CEO and Executive vice president of the National Rifle Association (NRA) Wayne LaPierre speaks at the George R. Brown Convention Center during the National Rifle Association (NRA) annual convention on May 27, 2022 in Houston, Texas. (Photo by Brandon Bell/Getty Images)

A Manhattan judge rejected the National Rifle Association’s latest effort to dismiss a lawsuit by New York Attorney General Letitia James (D), roasting the gun group for repeatedly bringing motions that he rejects.

“The rule that you get one crack at it is an important one,” Manhattan Supreme Court Justice Joel Cohen ruled at the close of oral arguments on Thursday afternoon.

The judge added that the attorney general can seek a compliance monitor to oversee the National Rifle Association, if she proves the group’s pervasive financial malfeasance at trial.

“It’s a very muscular kind of remedy,” Cohen said. “I get it.”

At the end of two hours of arguments, he called it “premature” to take that remedy off the table.

“Lifetime Ban on Non-Profit Service”

Earlier this year, the judge tamped down on the ambitions of a previous version of the attorney general’s lawsuit. James asked to shut down the more than 150-year-old gun group for alleged violations of New York charity law, but in March, Cohen took the so-called “corporate death penalty” off the table as unwarranted.

The judge otherwise gave the green light to the original lawsuit, described in his ruling as “a grim story of greed, self-dealing, and lax financial oversight at the highest levels of the National Rifle Association.”

In an amended complaint, James continues to seek strong relief against the NRA and their longtime executive vice-president and CEO Wayne LaPierre.

The latest iteration asks for the judge to remove LaPierre from his position as executive vice president — and permanently barring him and other NRA executives from “serving as officers, directors, or trustees of any not-for-profit or charitable organization incorporated or authorized to conduct business or solicit charitable donations in the State of New York.”

LaPierre’s lawyer Philip Correll marveled at the breadth of the requested relief.

“Lifetime ban on non-profit service for my client: Holy cow! Really?” Correll asked.

During lengthy oral arguments, counsel for the NRA and LaPierre both argued that the amended lawsuit seeks relief that the court has no power to grant.

“To look at it another way, the attorney general can’t rewrite a statute — nor can this court,” Correll said.

In a series of questions, the judge suggested that it was “premature” for the NRA to litigate the type of relief within his discretion before the evidence comes in at trial.

“At a very early stage of the case, before any facts have been proven, you’re saying that I have to limit the scope of remedies,” Cohen said.

“Full Restitution”

Though proceedings are still in the pre-trial phase, extensive evidence related to the case bubbled into the public sphere through the group’s efforts to evade the attorney general’s lawsuit. LaPierre unsuccessfully tried to have the NRA declare bankruptcy in Texas, even though the group is flush with donations. The gambit backfired.

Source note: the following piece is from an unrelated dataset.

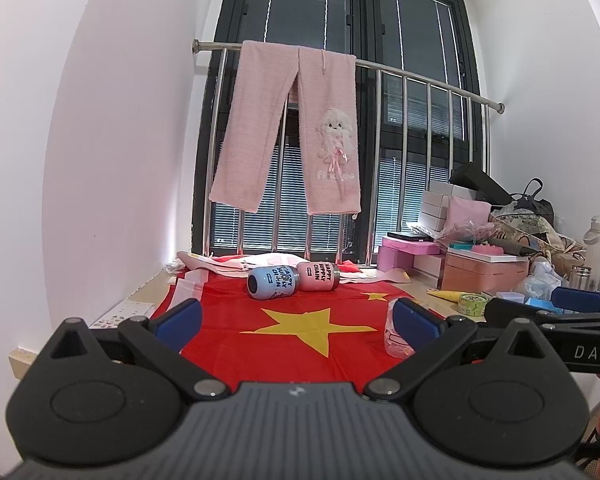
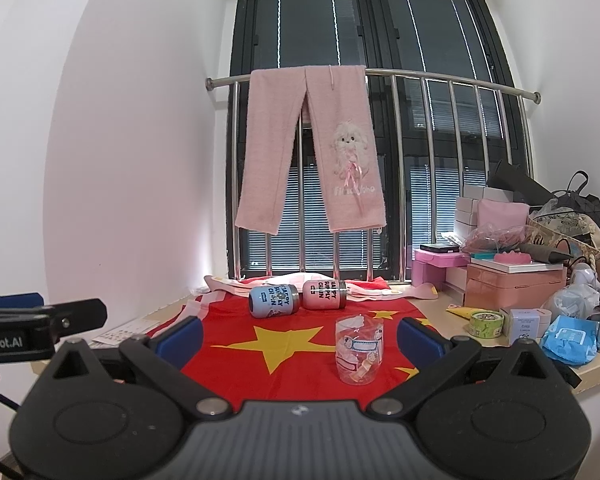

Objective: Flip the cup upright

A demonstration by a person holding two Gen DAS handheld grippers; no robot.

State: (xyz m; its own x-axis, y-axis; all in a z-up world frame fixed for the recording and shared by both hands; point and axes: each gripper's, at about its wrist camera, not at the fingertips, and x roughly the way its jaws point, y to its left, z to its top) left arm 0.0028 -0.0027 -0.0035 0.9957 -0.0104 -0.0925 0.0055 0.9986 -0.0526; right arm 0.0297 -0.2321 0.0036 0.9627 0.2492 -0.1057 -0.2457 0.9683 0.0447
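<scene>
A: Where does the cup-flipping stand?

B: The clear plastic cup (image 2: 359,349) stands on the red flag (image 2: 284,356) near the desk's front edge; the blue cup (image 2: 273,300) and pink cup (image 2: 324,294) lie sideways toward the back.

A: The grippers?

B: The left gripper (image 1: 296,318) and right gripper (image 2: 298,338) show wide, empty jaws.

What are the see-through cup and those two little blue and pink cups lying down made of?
The clear cup looks like thin glossy plastic, though it may be glass: the red cloth shows through it. The blue cup and pink cup seem to be metal with a matte printed coating, judging by the bare silvery band at one end.
</scene>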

In damaging testimony during the NRA’s bankruptcy trial last year, LaPierre conceded that the NRA’s former public relations firm kept him clad in $300,000 worth of Italian suits from a Beverly Hills Zegna. He acknowledged flying exclusively via private air travel for him and his family and accepted trips on Hollywood producer Stanton McKenzie’s 108-foot yacht, “Illusions” — and insisted that those travel arrangements were for his safety.

The voyage, which took place in the Bahamas after the Sandy Hook massacre, suffered from more than bad optics. Regulators alleged a conflict of interest because McKenzie reportedly has stakes in companies that do business with the NRA.

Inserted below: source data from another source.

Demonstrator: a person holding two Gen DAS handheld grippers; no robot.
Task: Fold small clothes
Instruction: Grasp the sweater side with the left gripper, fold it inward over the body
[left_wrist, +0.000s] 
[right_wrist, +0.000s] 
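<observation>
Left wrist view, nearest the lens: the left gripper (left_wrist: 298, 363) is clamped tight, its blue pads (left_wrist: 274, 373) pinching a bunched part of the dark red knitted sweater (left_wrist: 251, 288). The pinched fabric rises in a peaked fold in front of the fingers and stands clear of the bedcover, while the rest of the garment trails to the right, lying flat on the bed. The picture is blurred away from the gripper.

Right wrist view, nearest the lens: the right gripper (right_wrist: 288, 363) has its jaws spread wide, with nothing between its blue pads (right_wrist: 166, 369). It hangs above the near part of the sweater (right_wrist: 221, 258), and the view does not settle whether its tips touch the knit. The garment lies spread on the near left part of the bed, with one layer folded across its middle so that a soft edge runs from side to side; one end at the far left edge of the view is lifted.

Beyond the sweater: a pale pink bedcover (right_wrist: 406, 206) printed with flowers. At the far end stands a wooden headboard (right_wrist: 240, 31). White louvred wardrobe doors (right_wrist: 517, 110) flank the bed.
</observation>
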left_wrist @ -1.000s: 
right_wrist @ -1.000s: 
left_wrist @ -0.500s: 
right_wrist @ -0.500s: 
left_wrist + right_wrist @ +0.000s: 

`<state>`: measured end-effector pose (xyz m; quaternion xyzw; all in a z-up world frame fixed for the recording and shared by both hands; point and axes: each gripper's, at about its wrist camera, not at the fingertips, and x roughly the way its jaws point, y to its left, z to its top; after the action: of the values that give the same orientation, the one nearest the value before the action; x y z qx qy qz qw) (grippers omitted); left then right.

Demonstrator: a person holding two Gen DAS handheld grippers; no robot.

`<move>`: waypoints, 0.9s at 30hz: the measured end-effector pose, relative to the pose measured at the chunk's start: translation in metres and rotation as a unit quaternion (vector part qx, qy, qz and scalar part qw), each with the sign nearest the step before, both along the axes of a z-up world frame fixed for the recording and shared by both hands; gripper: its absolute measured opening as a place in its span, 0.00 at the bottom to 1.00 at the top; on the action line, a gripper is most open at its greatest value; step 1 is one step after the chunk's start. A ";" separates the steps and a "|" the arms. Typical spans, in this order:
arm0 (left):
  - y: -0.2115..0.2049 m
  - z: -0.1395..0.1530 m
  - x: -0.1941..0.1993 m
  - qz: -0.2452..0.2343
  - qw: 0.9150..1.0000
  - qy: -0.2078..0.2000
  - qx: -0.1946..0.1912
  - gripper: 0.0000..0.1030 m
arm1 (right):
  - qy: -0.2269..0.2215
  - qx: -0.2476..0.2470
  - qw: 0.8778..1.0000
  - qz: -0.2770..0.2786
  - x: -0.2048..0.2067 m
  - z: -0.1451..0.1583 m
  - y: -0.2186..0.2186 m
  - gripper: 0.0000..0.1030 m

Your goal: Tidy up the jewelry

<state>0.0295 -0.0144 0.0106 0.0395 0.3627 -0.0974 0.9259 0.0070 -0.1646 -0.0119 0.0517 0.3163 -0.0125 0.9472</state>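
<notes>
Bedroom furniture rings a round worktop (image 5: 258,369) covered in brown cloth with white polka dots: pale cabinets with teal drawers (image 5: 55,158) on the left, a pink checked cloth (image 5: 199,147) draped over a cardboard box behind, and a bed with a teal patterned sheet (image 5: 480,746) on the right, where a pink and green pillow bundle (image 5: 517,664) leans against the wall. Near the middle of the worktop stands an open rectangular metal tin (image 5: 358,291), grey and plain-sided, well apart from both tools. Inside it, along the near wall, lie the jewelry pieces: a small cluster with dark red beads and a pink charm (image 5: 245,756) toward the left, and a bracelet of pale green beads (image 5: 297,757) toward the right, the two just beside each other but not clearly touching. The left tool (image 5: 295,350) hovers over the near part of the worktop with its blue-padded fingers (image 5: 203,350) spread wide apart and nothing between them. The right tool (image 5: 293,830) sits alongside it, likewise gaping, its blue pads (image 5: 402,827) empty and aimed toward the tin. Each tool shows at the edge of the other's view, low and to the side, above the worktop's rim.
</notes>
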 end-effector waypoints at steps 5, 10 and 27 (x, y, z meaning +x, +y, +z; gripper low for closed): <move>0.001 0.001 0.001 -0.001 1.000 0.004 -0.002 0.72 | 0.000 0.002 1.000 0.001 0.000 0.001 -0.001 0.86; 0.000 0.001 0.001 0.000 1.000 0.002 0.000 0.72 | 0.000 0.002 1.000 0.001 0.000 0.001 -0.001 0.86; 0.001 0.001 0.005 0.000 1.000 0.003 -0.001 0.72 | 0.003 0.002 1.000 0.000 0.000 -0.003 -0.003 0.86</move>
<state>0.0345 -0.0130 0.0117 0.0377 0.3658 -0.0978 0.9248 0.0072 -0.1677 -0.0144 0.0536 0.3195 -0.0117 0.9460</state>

Despite a stream of embarrassing headlines about their leader, the NRA overwhelmingly voted to reelect LaPierre to his position this past May.

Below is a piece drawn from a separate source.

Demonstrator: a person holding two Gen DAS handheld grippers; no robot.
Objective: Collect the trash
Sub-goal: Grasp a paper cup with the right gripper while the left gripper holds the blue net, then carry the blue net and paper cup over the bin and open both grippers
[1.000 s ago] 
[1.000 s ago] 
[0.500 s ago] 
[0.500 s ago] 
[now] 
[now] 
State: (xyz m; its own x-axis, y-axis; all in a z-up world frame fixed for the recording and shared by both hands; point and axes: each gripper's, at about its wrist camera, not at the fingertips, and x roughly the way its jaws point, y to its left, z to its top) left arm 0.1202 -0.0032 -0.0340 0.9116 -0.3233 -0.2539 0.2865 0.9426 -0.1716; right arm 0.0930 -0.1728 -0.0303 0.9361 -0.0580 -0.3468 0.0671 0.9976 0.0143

Beyond her requests for a monitor and declaratory relief against executives, the attorney general also seeks financial penalties such as “full restitution to the NRA for the waste and misuse of its charitable assets.”

At the end of the hearing, Cohen noted that his rejection of the NRA’s motion does not mean strong relief is a given.

“Whether the relief will be appropriate is an entirely different story,” he said.